__EXERCISE INSTRUCTIONS__. With the pictures left out, every record must be reproduced exactly.

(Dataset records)
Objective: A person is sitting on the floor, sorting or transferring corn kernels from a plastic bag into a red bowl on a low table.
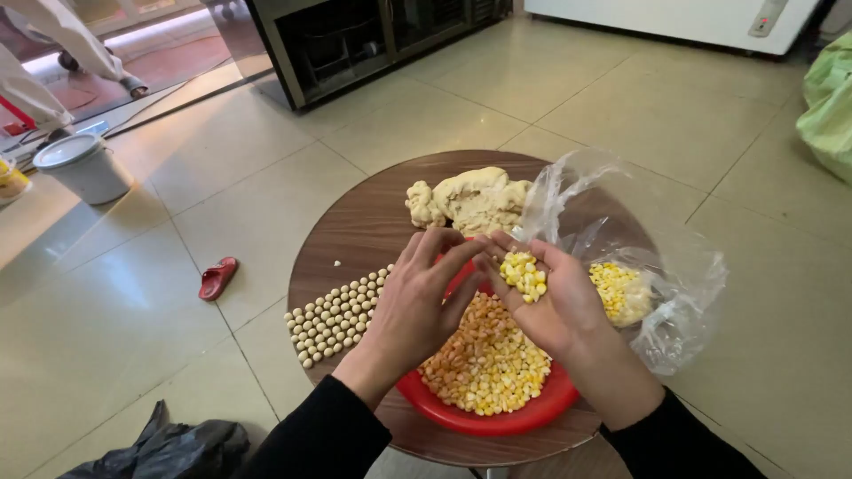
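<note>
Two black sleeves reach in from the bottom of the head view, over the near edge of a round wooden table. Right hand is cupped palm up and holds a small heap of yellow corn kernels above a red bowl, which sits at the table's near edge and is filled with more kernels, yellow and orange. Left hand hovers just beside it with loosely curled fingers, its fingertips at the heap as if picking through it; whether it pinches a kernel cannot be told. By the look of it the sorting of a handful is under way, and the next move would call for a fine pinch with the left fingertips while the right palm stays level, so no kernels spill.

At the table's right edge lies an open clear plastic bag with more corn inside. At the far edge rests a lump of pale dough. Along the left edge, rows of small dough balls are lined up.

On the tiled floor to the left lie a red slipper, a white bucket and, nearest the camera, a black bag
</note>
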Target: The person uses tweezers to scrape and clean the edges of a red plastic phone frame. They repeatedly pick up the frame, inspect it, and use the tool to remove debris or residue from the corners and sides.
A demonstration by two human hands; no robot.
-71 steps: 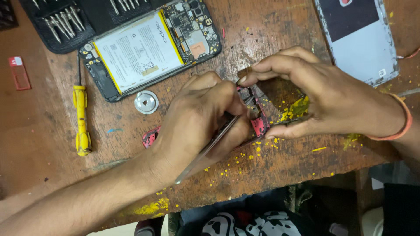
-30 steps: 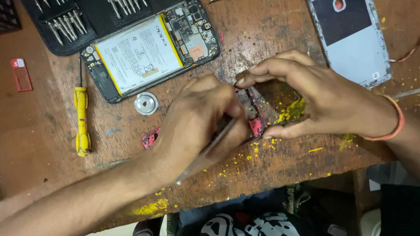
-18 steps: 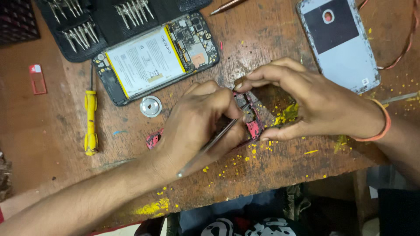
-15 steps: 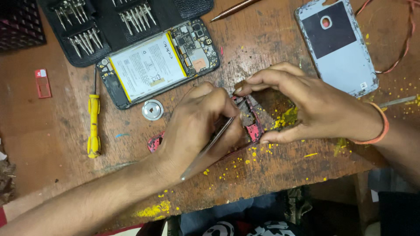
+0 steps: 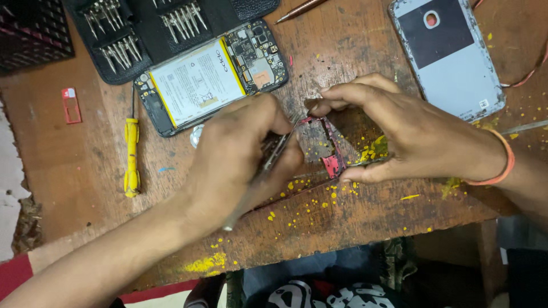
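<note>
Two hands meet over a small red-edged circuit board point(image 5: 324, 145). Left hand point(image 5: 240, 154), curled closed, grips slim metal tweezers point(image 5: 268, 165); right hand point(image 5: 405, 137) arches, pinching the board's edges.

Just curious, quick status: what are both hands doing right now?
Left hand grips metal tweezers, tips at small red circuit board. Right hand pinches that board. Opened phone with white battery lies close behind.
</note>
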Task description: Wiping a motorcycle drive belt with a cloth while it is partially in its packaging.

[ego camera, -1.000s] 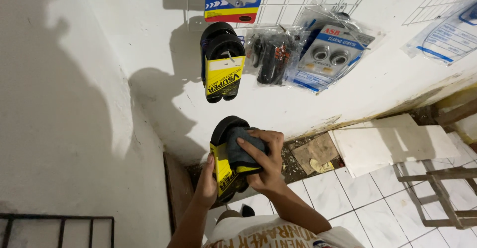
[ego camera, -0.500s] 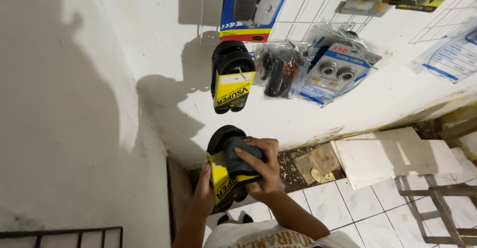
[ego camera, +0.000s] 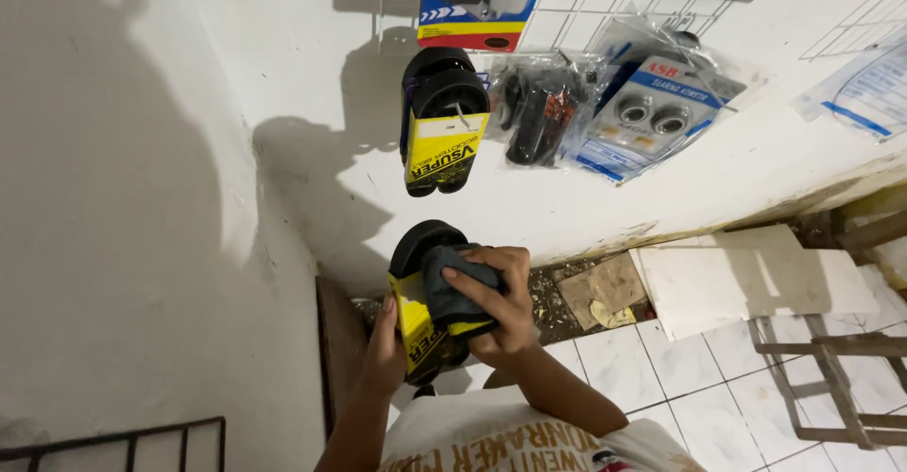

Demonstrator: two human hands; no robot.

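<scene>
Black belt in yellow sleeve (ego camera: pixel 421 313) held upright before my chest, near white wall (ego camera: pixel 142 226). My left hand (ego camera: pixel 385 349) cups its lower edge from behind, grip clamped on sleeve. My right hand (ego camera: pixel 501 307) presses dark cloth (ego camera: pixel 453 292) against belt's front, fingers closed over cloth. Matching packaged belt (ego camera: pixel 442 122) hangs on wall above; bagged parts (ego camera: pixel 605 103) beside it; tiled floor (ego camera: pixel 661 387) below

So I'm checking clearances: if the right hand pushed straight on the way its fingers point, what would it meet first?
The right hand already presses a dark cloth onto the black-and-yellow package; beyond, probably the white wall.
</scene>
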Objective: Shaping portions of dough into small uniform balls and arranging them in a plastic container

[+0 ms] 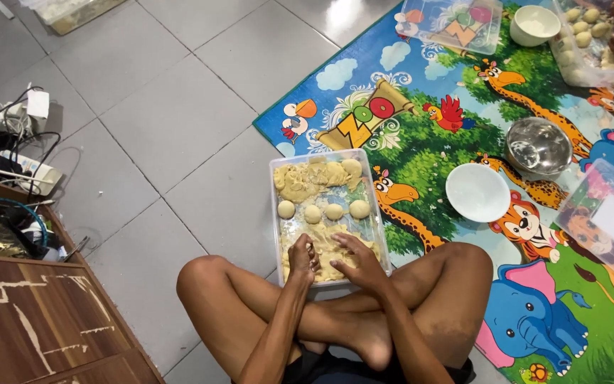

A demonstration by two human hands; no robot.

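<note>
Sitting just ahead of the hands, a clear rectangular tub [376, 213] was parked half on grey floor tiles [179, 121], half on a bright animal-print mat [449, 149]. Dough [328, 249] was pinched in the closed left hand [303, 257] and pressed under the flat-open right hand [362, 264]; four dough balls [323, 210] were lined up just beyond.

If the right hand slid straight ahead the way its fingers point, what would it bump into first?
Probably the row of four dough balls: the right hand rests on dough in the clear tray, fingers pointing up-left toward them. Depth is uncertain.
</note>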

__OUTPUT OF THE EXERCISE__.
Objective: A person is sitting on the floor, sorting or transferring corn kernels from a plastic bag into a red bowl on a low table.
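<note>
Two black sleeves reach in from the bottom of the head view, over the near edge of a round wooden table. Right hand is cupped palm up and holds a small heap of yellow corn kernels above a red bowl, which sits at the table's near edge and is filled with more kernels, yellow and orange. Left hand hovers just beside it with loosely curled fingers, its fingertips at the heap as if picking through it; whether it pinches a kernel cannot be told. By the look of it the sorting of a handful is under way, and the next move would call for a fine pinch with the left fingertips while the right palm stays level, so no kernels spill.

At the table's right edge lies an open clear plastic bag with more corn inside. At the far edge rests a lump of pale dough. Along the left edge, rows of small dough balls are lined up.

On the tiled floor to the left lie a red slipper, a white bucket and, nearest the camera, a black bag
</note>
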Target: The person uses tweezers to scrape and clean the edges of a red plastic phone frame. They repeatedly pick up the frame, inspect it, and use the tool to remove debris or residue from the corners and sides.
A demonstration by two human hands; no robot.
-71 steps: 
-30 steps: 
-18 steps: 
-15 steps: 
+0 steps: 
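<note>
Two hands meet over a small red-edged circuit board point(image 5: 324, 145). Left hand point(image 5: 240, 154), curled closed, grips slim metal tweezers point(image 5: 268, 165); right hand point(image 5: 405, 137) arches, pinching the board's edges.

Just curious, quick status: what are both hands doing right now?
Left hand grips metal tweezers, tips at small red circuit board. Right hand pinches that board. Opened phone with white battery lies close behind.
</note>
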Task description: Wiping a motorcycle drive belt with a cloth while it is partially in its packaging.

[ego camera, -1.000s] 
[ego camera, -0.500s] 
[ego camera, +0.000s] 

Demonstrator: two human hands; no robot.

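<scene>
Black belt in yellow sleeve (ego camera: pixel 421 313) held upright before my chest, near white wall (ego camera: pixel 142 226). My left hand (ego camera: pixel 385 349) cups its lower edge from behind, grip clamped on sleeve. My right hand (ego camera: pixel 501 307) presses dark cloth (ego camera: pixel 453 292) against belt's front, fingers closed over cloth. Matching packaged belt (ego camera: pixel 442 122) hangs on wall above; bagged parts (ego camera: pixel 605 103) beside it; tiled floor (ego camera: pixel 661 387) below

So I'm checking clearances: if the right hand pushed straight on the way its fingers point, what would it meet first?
The right hand already presses a dark cloth onto the black-and-yellow package; beyond, probably the white wall.
</scene>
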Objective: Shaping portions of dough into small uniform balls and arranging them in a plastic container

[+0 ms] 

A demonstration by two human hands; no robot.

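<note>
Sitting just ahead of the hands, a clear rectangular tub [376, 213] was parked half on grey floor tiles [179, 121], half on a bright animal-print mat [449, 149]. Dough [328, 249] was pinched in the closed left hand [303, 257] and pressed under the flat-open right hand [362, 264]; four dough balls [323, 210] were lined up just beyond.

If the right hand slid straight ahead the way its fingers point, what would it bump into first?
Probably the row of four dough balls: the right hand rests on dough in the clear tray, fingers pointing up-left toward them. Depth is uncertain.
</note>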

The exercise is now complete.